ADMIRÁVEL MUNDO NOVO

CAPÍTULO 5: Consumismo, Sexo e os Tabus

Aldous Huxley

Neste mundo, a virtude tem prateleira e o pecado tem cama. A máquina precisa girar sem parar, então comprar e descartar viram deveres patrióticos; e como o desejo represado é perigoso, o sexo é distribuído como recreação, livre e sem peso. O que sobra de proibido é o avesso de tudo isso: a solidão, o silêncio, a arte que dói, Deus.

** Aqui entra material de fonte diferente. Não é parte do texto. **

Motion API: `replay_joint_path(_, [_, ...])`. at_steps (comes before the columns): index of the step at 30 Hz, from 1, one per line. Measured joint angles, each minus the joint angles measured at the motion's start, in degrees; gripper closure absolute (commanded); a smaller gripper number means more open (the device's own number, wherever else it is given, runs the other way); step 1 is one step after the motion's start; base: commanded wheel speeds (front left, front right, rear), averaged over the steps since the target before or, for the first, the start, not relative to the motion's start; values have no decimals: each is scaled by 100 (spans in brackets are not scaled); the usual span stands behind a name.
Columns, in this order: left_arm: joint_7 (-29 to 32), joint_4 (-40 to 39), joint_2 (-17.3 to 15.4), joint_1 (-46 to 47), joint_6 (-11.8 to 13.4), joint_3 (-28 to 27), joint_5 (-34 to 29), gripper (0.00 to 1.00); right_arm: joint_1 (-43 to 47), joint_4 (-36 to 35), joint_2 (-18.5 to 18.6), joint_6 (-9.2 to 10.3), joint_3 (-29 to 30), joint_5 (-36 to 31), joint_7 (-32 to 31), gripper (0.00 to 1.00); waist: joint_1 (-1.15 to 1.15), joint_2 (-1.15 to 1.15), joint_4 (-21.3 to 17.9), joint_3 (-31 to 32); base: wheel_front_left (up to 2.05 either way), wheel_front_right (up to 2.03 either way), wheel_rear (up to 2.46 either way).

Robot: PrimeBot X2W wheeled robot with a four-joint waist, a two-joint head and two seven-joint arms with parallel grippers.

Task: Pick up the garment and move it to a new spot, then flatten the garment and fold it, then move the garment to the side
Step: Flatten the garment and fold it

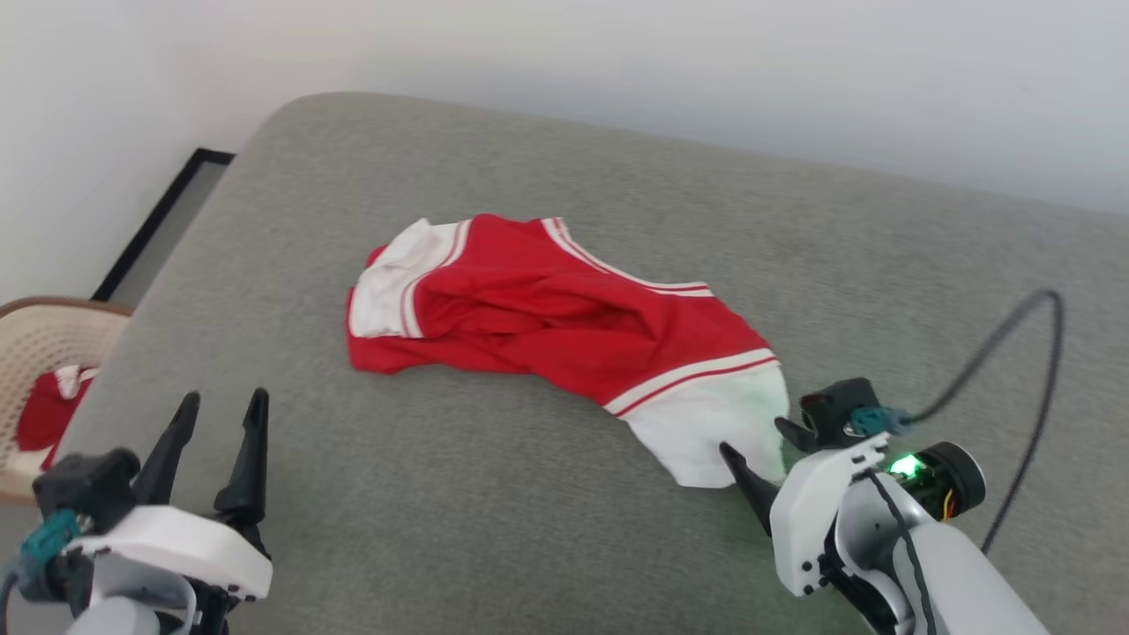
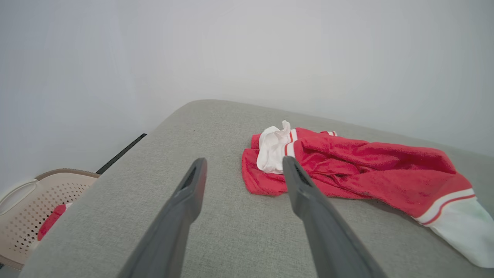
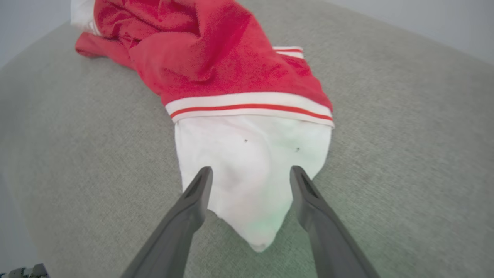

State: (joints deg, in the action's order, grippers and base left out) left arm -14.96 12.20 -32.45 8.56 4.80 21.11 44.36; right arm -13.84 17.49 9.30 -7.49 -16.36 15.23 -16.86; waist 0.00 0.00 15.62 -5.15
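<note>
Crumpled red garment (image 1: 547,309) on grey surface (image 1: 441,494); right hand (image 3: 251,170) wide open, empty, astride white sleeve (image 3: 251,143); left hand (image 1: 224,395) equally open, empty, well apart

Counted one garment (image 1: 547,309) on one grey cushion (image 1: 529,529). One basket (image 1: 44,344) at 8 o'clock held one red-white cloth (image 1: 44,419). Two grippers: left gripper (image 1: 222,401) at 7, right gripper (image 1: 751,437) at 4 o'clock; two fingers (image 1: 247,459) each. One cable (image 1: 1051,296) at 3 o'clock.

Soft even daylight — faint shadows

Seemingly open cushion (image 1: 494,511) around garment (image 1: 547,317)
</note>
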Motion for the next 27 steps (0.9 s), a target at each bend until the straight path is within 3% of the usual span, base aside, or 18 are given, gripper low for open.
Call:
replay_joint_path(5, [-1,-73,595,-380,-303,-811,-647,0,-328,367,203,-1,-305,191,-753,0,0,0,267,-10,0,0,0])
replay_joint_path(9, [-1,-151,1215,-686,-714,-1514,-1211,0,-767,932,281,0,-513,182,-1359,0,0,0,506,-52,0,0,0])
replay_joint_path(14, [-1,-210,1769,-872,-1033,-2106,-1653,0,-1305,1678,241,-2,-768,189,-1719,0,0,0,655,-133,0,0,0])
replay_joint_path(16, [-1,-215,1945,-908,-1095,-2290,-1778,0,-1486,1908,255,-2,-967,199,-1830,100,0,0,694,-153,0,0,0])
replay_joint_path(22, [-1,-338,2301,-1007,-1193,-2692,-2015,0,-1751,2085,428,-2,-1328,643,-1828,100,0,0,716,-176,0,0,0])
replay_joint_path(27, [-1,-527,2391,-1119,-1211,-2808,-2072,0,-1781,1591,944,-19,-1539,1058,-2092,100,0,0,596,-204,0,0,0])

Tudo o que poderia levar alguém para dentro de si mesmo.

Consumir é um Dever Cívico

'Fora é melhor que conserto', cantarolam desde o berço: jogar fora é mais nobre que remendar. Gastar mantém as fábricas girando, e fábricas girando é estabilidade. O consumo aqui não é escolha nem liberdade — é o ralo oficial por onde a energia que viraria revolta escorre, inofensiva, em compras.

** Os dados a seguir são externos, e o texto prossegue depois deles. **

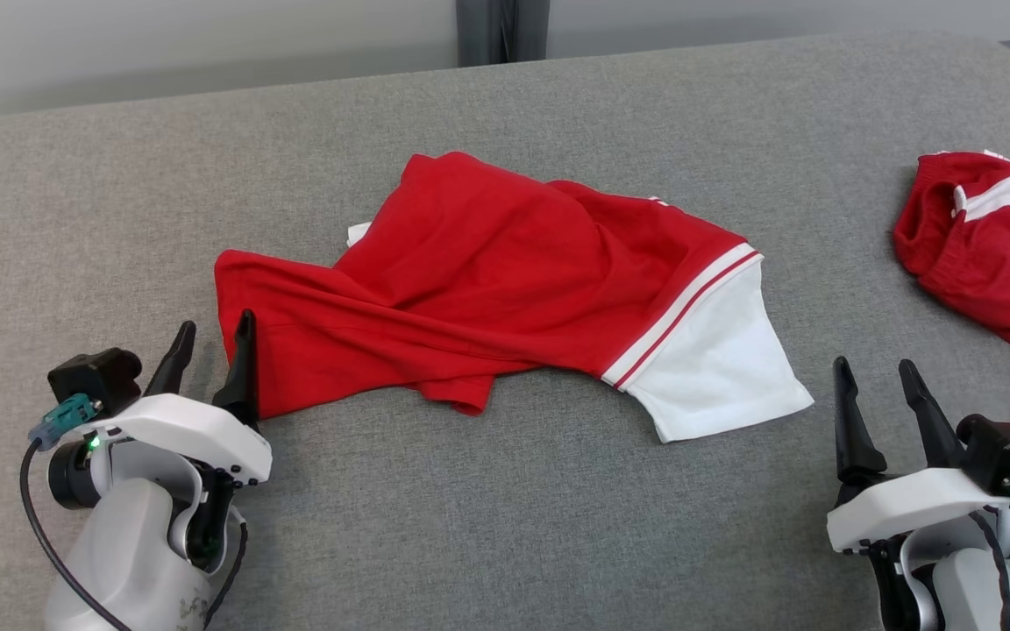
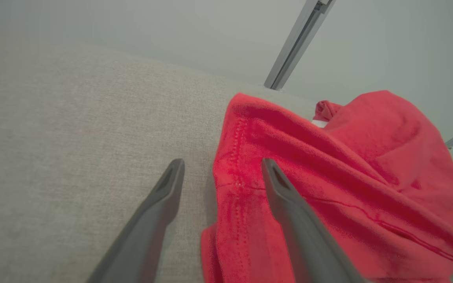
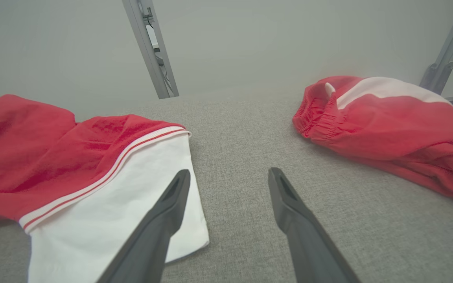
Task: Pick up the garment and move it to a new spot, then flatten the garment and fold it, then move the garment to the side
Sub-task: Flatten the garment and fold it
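Shirt (image 1: 505, 289): crumpled; we judge nothing done yet.
L gripper (image 1: 217, 320): released, astride its edge.
R gripper (image 1: 873, 362): released, empty.

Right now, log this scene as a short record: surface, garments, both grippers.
surface: grey fabric cushion
garment: red garment, crumpled, not yet folded, mid-surface
sleeve: white sleeve with red stripe trim, lying flat at the garment's right end
other clothing: second red-and-white garment, bunched at the far right
left gripper: open, astride the red garment's left hem, nothing gripped
right gripper: open, beside the white sleeve, holding nothing
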Motion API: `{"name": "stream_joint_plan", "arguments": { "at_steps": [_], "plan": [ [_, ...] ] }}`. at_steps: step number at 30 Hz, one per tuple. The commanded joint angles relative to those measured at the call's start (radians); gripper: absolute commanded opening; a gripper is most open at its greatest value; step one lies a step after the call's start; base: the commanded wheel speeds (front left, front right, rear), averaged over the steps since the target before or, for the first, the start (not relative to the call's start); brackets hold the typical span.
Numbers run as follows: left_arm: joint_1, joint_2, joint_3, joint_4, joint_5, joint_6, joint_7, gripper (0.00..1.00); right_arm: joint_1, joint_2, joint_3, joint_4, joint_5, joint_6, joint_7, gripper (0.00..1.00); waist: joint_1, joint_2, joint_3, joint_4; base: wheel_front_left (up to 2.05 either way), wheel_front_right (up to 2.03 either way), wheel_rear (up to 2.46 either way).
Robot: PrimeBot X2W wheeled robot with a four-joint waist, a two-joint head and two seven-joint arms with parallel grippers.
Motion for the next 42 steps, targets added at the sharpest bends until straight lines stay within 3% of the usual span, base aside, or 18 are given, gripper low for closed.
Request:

Para refletir: quando comprar vira a sua identidade, o sistema que lucra com isso já dispensou a propaganda. Você faz o trabalho dele de graça.

'Todo Mundo Pertence a Todo Mundo'

O sexo virou esporte sem consequência; em troca, 'mãe' é palavra obscena, e o amor exclusivo, a fidelidade e a família foram banidos como vícios. Não por puritanismo — pelo contrário: porque o laço forte é o foco número um de instabilidade. O prazer farto e sem dono serve para gastar a tensão emocional antes que ela cometa o crime de virar amor.

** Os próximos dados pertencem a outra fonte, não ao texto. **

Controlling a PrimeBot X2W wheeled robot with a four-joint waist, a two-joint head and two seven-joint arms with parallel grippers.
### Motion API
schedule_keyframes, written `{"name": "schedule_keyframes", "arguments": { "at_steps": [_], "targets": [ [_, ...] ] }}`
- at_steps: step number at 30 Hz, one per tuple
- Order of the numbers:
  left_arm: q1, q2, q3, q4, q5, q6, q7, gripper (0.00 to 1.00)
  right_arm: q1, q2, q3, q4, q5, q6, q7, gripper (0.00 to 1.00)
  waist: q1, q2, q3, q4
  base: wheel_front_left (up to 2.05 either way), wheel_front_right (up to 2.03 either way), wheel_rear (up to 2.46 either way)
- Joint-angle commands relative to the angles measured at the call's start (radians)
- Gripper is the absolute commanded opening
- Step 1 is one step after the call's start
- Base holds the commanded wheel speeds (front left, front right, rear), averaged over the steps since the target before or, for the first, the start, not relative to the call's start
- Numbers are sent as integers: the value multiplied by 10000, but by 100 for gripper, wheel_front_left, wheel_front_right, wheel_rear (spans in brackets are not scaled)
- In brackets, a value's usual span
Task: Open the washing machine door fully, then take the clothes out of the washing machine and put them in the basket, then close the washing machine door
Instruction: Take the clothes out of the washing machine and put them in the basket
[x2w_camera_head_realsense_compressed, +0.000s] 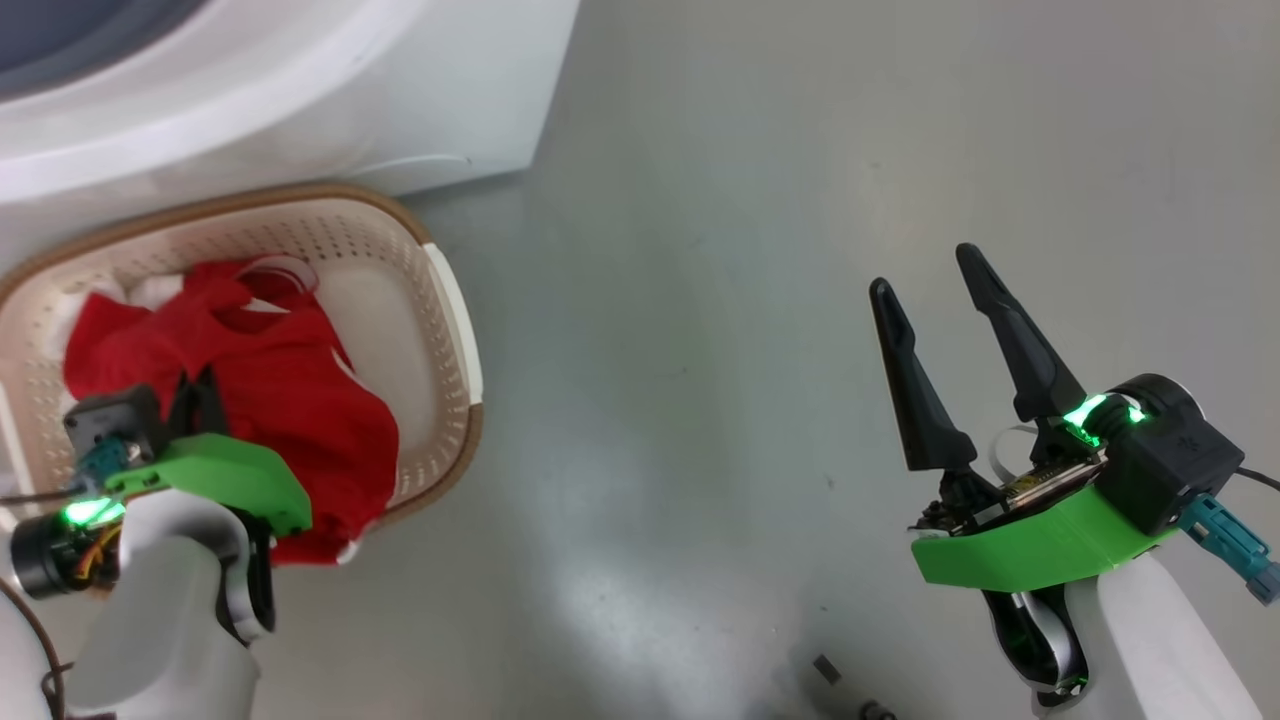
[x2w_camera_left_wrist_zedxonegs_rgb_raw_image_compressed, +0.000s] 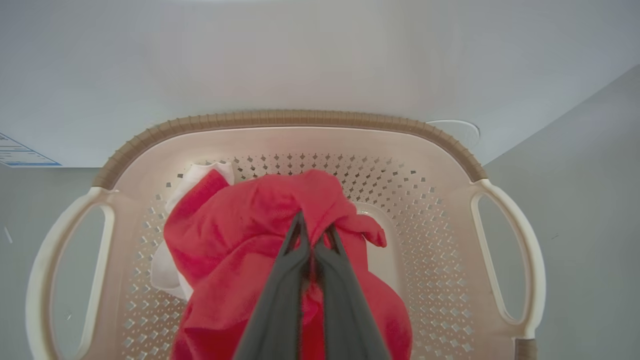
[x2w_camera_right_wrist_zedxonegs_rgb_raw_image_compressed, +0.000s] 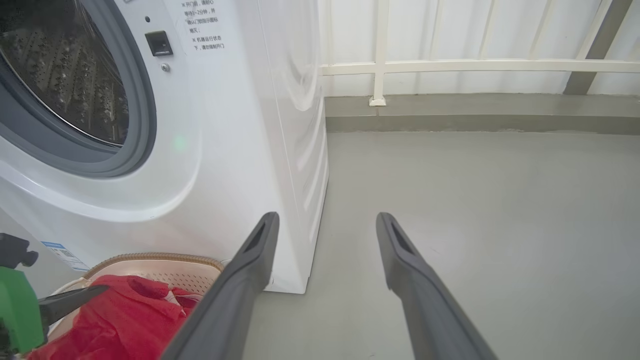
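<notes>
Grips a fold of the clothes (x2w_camera_left_wrist_zedxonegs_rgb_raw_image_compressed: 235, 235) with the left tool (x2w_camera_left_wrist_zedxonegs_rgb_raw_image_compressed: 312, 227), fingers pinched tight together on the red fabric. Hangs low inside the basket (x2w_camera_left_wrist_zedxonegs_rgb_raw_image_compressed: 300, 118), set on the floor (x2w_camera_head_realsense_compressed: 700, 300) just in front of the washing machine (x2w_camera_right_wrist_zedxonegs_rgb_raw_image_compressed: 225, 150), with most of the bundle already lying in it and one edge draped over the near rim. Reads as the unloading step, right at the point of letting go. Above, shows the drum (x2w_camera_right_wrist_zedxonegs_rgb_raw_image_compressed: 65, 75) dark behind its grey gasket (x2w_camera_right_wrist_zedxonegs_rgb_raw_image_compressed: 140, 125), with no red in the part on view. Farther right, over bare floor, holds the right tool (x2w_camera_head_realsense_compressed: 925, 272) spread wide and empty, well apart from basket and machine. Next, probably calls for parting the left fingers, lifting clear without dragging cloth back out, tucking in the hanging edge, then checking the drum before swinging the washing machine door shut.
</notes>
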Motion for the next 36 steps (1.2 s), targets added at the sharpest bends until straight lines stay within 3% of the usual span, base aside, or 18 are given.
{"name": "schedule_keyframes", "arguments": {
  "at_steps": [1, 21, 22, 23, 24, 25, 36],
  "targets": [
    [-97, 282, 303, 34, 87, -55, -120, 0, 9, -87, 257, -214, 64, 48, -63, 100, 0, -1, 236, -168, 0, 0, 0],
    [-1363, 420, 208, 3589, 52, -409, -54, 0, -346, -8, 462, -33, 298, 48, -63, 100, 0, -1, 814, -639, 0, 0, 0],
    [-1403, 413, 171, 3649, 69, -416, -55, 18, -349, -5, 455, -12, 300, 48, -63, 100, 0, -1, 797, -634, 0, 0, 0],
    [-1440, 402, 148, 3699, 71, -424, -55, 49, -354, -2, 450, 7, 298, 48, -63, 100, 0, -1, 770, -625, 0, 0, 0],
    [-1477, 396, 120, 3735, 79, -441, -57, 91, -357, 2, 443, 23, 295, 48, -63, 100, 0, -1, 737, -611, 0, 0, 0],
    [-1508, 396, 77, 3764, 101, -463, -60, 100, -361, 6, 439, 34, 294, 48, -63, 100, 0, -1, 700, -599, 0, 0, 0],
    [-1239, 313, 79, 3780, -77, -836, -107, 100, -167, 30, 341, 173, 182, 48, -63, 100, 0, -1, -93, -265, 0, 0, 0]
  ]
}}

Para refletir: trocar o amor pela recreação não liberta ninguém — apenas esvazia o vínculo mais profundo e o deixa leve o bastante para não prender em nada.

O Tabu da Interioridade

A solidão, o silêncio, a arte que machuca e a religião foram proscritos por um motivo só: são portas para dentro — e lá dentro o Estado não tem jurisdição. Por isso o cidadão modelo nunca está só: está sempre no grupo, sempre ocupado, sempre distraído. A agenda lotada é uma cela sem grades.

Modelo mental: todo poder teme a interioridade, e com razão — é por dentro que a revolta começa, num minuto de silêncio que ninguém vigiou.

Lições-Chave do Capítulo 5

  • Não é só a escassez que escraviza: o excesso de prazer e de consumo prende com a mesma eficiência — e com aplauso.
  • Banir a solidão, a arte que dói e a religião é banir a interioridade; sem ela, não sobra indivíduo, só multidão.
  • Prazer dirigido é controle disfarçado de festa: gasta de antemão a energia que viraria amor, laço ou revolta.